It was the first day of 2019 and I was not where I wanted to be. I felt at my peak when learning something new. The new year started with a project idea, and the winter ended with an unmotivated, unfinished project.
I missed the college coding grind--learning new things and bringing ideas to life. A skill I've always wanted to master was CSS. I want to leverage it and create compelling user experiences for people to enjoy. My background in Python, Java, and C++ gave me a solid computer science foundation. Now it was time to modernize my skills and make my work functional and visually appealing.
One day I opened CodePen, felt waves of inspiration, and got right to work. I studied HTML and CSS using the MDN Web Docs, W3Schools and CSS Tricks.

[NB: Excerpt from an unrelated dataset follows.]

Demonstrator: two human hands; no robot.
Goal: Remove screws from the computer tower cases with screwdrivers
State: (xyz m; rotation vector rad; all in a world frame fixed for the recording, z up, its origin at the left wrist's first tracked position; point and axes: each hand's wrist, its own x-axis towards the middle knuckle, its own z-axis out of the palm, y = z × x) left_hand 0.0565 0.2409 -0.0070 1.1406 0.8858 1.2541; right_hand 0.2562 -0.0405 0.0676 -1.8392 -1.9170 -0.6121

Around this time I was also teaching myself vector drawing and animation using Adobe Illustrator and After Effects (until my free trial ran out...). When I found this pure CSS BB-8 animation on CodePen, I was captivated. I had to learn how to do that.
And so it began.
I challenged myself to spend 20 days coding CSS animations before the end of the year. The final day was when I got the most ambitious, and the most creative, so I spent a total of 25 days!
You can view my 25 Days of CSS journey on CodePen.
Tools
The Bare Minimum
Everyone starts small. For the first 10 days of the challenge, I used the following to brush up on the basics. These served as the foundation for my frontend skills:
- HTML: Hypertext Markup Language; creates the content of a webpage.
- CSS: Cascading Style Sheets; describes the style of a webpage.
Javascript: A programming language used to describe a webpage's behavior. This was used for select animations.
CodePen: An online code editor for HTML, CSS, and Javascript where users can showcase their work - great for getting your web dev code seen and debugged.
Power Ups
Everyone also gets lazy and curious (by everyone I mean me). Once I was comfortable with the bare minimum, I explored tools that would improve the development process:
- Sass: Style sheet language that provides variables, functions, mixins, and more to streamline CSS.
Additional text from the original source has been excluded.